--- What is required ---
From first line to last, give the material again unchanged.

----

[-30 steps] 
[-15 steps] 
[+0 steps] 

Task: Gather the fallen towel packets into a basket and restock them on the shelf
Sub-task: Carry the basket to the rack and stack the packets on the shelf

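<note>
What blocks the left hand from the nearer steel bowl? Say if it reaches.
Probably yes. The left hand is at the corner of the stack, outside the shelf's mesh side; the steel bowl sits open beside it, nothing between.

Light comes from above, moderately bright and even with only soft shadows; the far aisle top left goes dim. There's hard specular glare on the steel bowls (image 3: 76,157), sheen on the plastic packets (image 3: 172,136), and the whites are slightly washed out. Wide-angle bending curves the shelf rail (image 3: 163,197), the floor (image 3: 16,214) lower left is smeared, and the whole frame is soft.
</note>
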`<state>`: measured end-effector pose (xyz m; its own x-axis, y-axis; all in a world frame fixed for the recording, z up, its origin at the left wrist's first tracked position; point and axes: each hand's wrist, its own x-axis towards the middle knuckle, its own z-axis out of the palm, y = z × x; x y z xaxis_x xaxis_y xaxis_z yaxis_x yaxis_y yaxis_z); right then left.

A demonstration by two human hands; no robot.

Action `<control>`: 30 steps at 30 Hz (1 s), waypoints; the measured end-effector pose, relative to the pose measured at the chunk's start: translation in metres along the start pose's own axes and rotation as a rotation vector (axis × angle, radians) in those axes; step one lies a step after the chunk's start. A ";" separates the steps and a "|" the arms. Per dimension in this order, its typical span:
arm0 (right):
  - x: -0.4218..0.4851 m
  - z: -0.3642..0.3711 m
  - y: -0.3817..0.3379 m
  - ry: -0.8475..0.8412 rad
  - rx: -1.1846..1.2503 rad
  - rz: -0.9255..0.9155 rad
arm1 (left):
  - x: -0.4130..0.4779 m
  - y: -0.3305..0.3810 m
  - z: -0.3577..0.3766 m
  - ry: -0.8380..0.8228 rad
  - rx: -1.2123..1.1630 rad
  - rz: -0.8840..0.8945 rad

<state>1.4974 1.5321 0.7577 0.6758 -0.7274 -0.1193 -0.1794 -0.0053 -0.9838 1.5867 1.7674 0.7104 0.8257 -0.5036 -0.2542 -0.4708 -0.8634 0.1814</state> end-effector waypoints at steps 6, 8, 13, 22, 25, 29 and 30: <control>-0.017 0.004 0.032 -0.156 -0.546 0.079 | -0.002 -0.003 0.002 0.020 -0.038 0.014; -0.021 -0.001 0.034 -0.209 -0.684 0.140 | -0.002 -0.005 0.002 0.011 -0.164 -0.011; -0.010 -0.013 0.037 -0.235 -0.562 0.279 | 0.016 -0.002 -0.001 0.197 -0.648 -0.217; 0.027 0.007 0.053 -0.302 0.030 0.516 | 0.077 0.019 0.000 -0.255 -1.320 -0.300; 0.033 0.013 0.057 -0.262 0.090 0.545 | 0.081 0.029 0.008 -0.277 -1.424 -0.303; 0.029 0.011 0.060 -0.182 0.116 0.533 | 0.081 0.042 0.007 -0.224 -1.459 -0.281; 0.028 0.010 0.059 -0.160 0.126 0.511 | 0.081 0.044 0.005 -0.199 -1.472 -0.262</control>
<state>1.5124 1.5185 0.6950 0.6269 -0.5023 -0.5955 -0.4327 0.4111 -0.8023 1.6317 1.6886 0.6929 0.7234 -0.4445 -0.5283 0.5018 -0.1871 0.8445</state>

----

--- Exercise solution ---
[-30 steps] 
[-15 steps] 
[+0 steps] 

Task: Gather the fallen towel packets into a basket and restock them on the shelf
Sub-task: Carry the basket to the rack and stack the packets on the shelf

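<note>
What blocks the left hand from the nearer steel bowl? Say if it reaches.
Probably yes. The left hand is at the corner of the stack, outside the shelf's mesh side; the steel bowl sits open beside it, nothing between.

Light comes from above, moderately bright and even with only soft shadows; the far aisle top left goes dim. There's hard specular glare on the steel bowls (image 3: 76,157), sheen on the plastic packets (image 3: 172,136), and the whites are slightly washed out. Wide-angle bending curves the shelf rail (image 3: 163,197), the floor (image 3: 16,214) lower left is smeared, and the whole frame is soft.
</note>
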`<state>`: measured end-effector pose (xyz m; its own x-axis, y-axis; all in a world frame fixed for the recording, z up, its origin at the left wrist's first tracked position; point and axes: each hand's wrist, its own x-axis towards the middle knuckle, its own z-axis out of the palm, y = z × x; x y z xaxis_x xaxis_y xaxis_z yaxis_x yaxis_y yaxis_z); right then left.

A demonstration by two human hands; no robot.

Action `<control>`: 30 steps at 30 Hz (1 s), waypoints; the measured end-effector pose, relative to the pose measured at the chunk's start: translation in metres along the start pose's own axes and rotation as a rotation vector (axis × angle, radians) in those axes; step one lies a step after the chunk's start. A ";" separates the steps and a "|" the arms. Per dimension in this order, its typical span:
arm0 (right):
  - x: -0.4218..0.4851 m
  - z: -0.3642..0.3711 m
  - y: -0.3817..0.3379 m
  - ry: -0.8475..0.8412 rad
  - rx: -1.1846..1.2503 rad
  - rz: -0.9255..0.9155 rad
arm1 (left):
  - x: -0.4130..0.4779 m
  - y: -0.3305..0.3810 m
  - z: -0.3577..0.3766 m
  - ry: -0.8380..0.8228 rad
  - rx: -1.2123..1.1630 rad
  - rz: -0.8840..0.8945 rad

<state>1.4974 1.5321 0.7577 0.6758 -0.7274 -0.1193 -0.1794 -0.0053 -0.9838 1.5867 1.7674 0.7104 0.8257 -0.5036 -0.2542 -0.4708 -0.8634 0.1814</state> end-effector waypoints at steps 6, 8, 13, 22, 25, 29 and 30: <control>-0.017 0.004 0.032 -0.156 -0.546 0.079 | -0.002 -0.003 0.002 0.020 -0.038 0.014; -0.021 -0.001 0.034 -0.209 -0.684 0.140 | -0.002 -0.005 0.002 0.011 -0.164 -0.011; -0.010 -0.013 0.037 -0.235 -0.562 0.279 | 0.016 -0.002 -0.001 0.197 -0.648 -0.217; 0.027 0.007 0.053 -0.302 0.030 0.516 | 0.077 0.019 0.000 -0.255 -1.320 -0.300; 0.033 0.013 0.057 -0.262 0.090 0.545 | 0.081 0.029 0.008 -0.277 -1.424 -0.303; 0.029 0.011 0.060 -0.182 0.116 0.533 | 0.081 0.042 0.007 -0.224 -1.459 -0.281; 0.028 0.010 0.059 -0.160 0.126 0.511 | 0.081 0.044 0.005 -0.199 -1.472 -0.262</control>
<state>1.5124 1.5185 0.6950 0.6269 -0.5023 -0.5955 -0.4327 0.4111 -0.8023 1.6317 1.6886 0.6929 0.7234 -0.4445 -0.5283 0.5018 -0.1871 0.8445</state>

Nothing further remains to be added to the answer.